Firestone publishes The Dialectic of Sex. Kate Millett publishes Sexual Politics. Newsweek runs cover story on feminism (16 March). Ladies Home Journal sit-in, 19 March, results in August supplement on feminism. Party of NOW members from Pittsburgh disrupt Senate hearing with demands for action on ERA. Rita Mae Brown resigns from NOW-NY over issue of lesbianism.
Chicago Seven acquitted of conspiracy charges, five members convicted on incitement charges (later overturned).
1971
Jane Collective begins performing illegal abortions in Chicago. Lorraine Rothman invents the Del-Em, a safe, cheap suction device for early abortions.
1972
1st issue of Ms. (July). Congress passes the ERA. Congress passes Title IX banning sex discrimination in federally assisted educational programs.
1973
Members of Jane collective arrested. Roe v. Wade and Doe v. Bolton result in making abortion constitutional. First publication of Our Bodies, Our Selves. Mary Daly publishes Beyond God the Father.

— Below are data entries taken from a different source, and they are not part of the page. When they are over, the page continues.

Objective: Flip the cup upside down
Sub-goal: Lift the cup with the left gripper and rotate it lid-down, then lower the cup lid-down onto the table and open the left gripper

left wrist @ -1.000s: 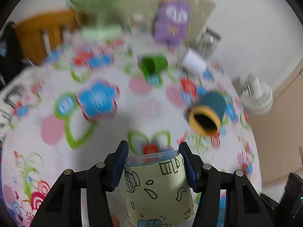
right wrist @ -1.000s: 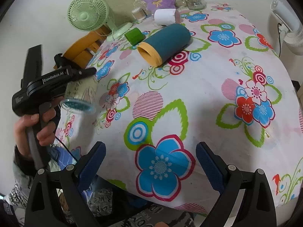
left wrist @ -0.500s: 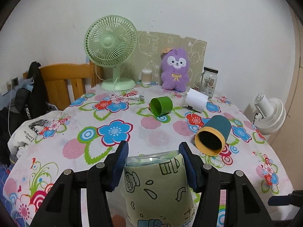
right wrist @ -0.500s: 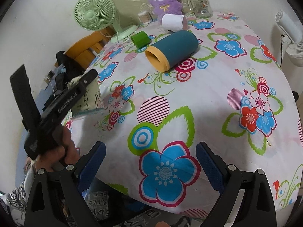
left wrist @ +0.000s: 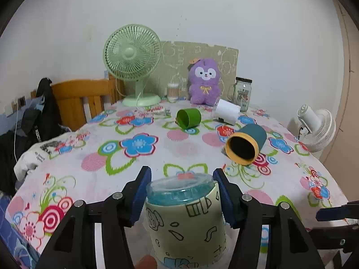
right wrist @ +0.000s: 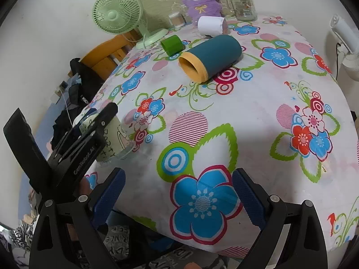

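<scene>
My left gripper [left wrist: 180,192] is shut on a clear cup with a pale green cartoon sleeve [left wrist: 186,222]. The cup's blue-tinted base points up and away from me, so it stands upside down at the near edge of the flowered table [left wrist: 157,157]. In the right wrist view the same cup [right wrist: 112,139] sits with its rim down on the table's left edge, held by the left gripper [right wrist: 98,123]. My right gripper [right wrist: 177,192] is open and empty over the near table edge.
A teal cup with a yellow rim [left wrist: 245,144] lies on its side mid-table. A small green cup [left wrist: 188,117] and a white cup [left wrist: 226,112] lie behind it. A green fan [left wrist: 132,60], purple plush [left wrist: 204,81] and jar [left wrist: 242,93] stand at the back.
My left gripper has turned the cup over and lowered it onto the table's near edge. The right gripper has barely moved and stays open.
</scene>
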Available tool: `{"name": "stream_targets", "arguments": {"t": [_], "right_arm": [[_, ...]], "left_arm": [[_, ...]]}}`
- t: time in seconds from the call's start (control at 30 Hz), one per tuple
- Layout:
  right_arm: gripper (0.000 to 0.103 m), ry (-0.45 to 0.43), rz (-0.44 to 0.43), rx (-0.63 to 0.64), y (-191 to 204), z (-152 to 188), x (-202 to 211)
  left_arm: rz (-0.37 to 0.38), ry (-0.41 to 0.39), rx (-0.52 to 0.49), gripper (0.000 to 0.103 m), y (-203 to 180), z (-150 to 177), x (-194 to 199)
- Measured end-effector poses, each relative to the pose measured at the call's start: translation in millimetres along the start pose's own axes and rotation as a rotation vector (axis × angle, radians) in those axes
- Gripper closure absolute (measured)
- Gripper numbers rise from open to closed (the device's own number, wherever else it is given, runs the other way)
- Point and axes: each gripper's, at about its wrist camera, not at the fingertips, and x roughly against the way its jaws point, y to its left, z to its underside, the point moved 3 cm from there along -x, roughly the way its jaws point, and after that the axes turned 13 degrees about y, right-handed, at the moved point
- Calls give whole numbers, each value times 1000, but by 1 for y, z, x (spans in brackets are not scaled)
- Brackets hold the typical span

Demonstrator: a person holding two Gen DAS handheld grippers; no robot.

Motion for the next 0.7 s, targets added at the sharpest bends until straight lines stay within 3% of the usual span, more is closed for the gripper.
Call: {"name": "stream_targets", "arguments": {"t": [0.13, 0.23, 0.7], "right_arm": [[6, -6, 3, 10, 3, 1, 2], [6, -14, 5, 16, 4, 1, 4], [6, -24, 8, 18, 7, 4, 10]], "left_arm": [[42, 61, 30, 16, 4, 6, 1], [77, 74, 65, 11, 7, 7, 5], [115, 94, 97, 7, 13, 1, 13]]}}
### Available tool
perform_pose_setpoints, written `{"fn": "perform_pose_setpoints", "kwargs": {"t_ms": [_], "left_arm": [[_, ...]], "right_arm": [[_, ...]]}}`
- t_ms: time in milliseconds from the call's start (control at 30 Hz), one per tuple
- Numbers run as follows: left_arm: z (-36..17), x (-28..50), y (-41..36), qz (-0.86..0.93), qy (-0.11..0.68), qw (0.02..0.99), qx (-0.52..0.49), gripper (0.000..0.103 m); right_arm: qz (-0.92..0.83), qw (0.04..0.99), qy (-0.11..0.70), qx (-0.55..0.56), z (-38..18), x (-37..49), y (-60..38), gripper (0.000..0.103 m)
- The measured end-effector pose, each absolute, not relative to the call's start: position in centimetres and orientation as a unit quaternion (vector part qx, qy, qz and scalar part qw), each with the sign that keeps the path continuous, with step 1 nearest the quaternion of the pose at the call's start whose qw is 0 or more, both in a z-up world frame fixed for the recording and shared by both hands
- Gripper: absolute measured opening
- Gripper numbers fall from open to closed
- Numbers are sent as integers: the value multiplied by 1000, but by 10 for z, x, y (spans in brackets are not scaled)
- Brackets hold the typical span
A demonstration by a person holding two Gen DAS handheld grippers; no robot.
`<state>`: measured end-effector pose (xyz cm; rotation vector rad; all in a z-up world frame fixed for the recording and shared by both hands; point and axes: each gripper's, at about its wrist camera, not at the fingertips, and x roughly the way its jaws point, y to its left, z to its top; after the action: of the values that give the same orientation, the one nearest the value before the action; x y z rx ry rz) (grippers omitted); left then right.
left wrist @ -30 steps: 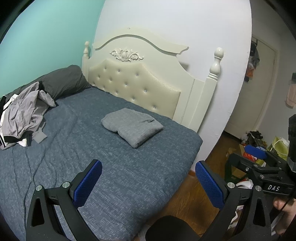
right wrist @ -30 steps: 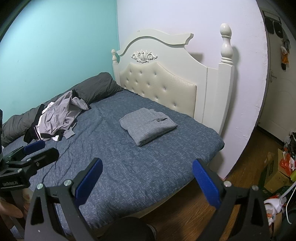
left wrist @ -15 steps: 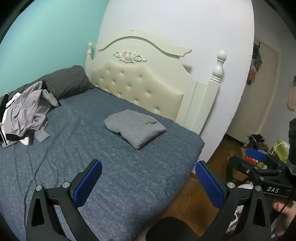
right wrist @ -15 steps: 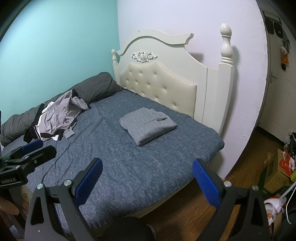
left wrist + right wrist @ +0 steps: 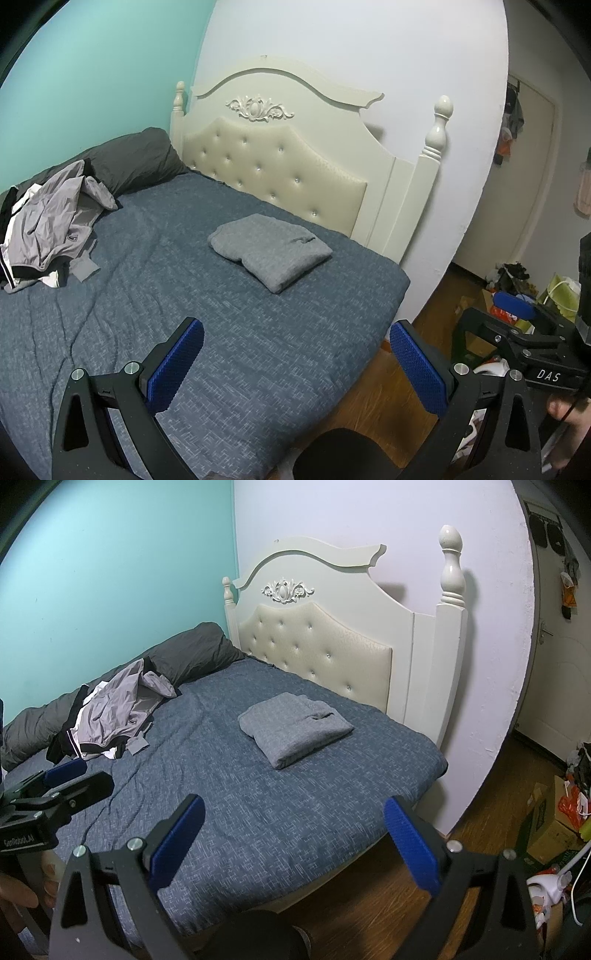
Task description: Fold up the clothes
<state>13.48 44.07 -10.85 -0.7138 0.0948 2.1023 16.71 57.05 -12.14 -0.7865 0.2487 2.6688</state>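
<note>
— Where have the clothes ended up?

— There's a folded grey garment (image 5: 271, 251) lying flat on the blue bedspread (image 5: 229, 332), close to the cream tufted headboard (image 5: 273, 173) and nearer the bed's floor-side edge; well apart from it, over by the teal wall, a heap of unfolded clothes (image 5: 51, 225) sprawls, a pale grey jacket on top with black and white pieces beneath; that heap leans against the dark grey pillow (image 5: 140, 158).

— And the claws?

— The left gripper (image 5: 295, 363) hangs above the near part of the bed with its blue pads spread wide, nothing between them; the right gripper (image 5: 293, 843) is just as wide and just as empty, hovering over the bed's near edge where the wooden floor (image 5: 476, 830) begins.

— Are they touching any cloth?

— Neither; both are well short of the folded piece and the heap alike; each one shows at the edge of the other's view, side by side.

— Anything else about?

— A cardboard box (image 5: 550, 823) and some clutter sit on the floor by the door.
</note>
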Motion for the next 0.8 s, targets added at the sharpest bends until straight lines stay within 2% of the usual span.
{"fn": "perform_pose_setpoints", "kwargs": {"t_ms": [800], "left_arm": [[-110,133,443,849,46,439,-292,103]], "right_arm": [[939,182,91,-278,-123,173,574,99]]}}
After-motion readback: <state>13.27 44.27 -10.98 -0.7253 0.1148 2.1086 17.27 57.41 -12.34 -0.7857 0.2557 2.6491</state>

Heide, For the Revolution: Tomorrow is Now. 
1974
First conference on "Women and the Environment." Passage of Equal Credit Opportunity Act
1975
Kathie Sarachild and Carol Hanisch publish Feminist Revolution, attacking liberal feminism. End of early radical feminism. National Womens Health Network founded. Members of Rothman’s Feminist Womens Health Center arrested for practicing medicine without a license.
1978
Susan Griffin, Woman and Nature. Mary Daly, Gyn/Ecology.
1980-1981
Women’s Pentagon Actions (November 80-81, ecofeminist)
1980
Carolyn Merchant, The Death of Nature.
1984
Mary Daly, Pure Lust.
1989
Webster v. Sullivan returns abortion regulation to states. Interest in self-help abortion techniques revives briefly.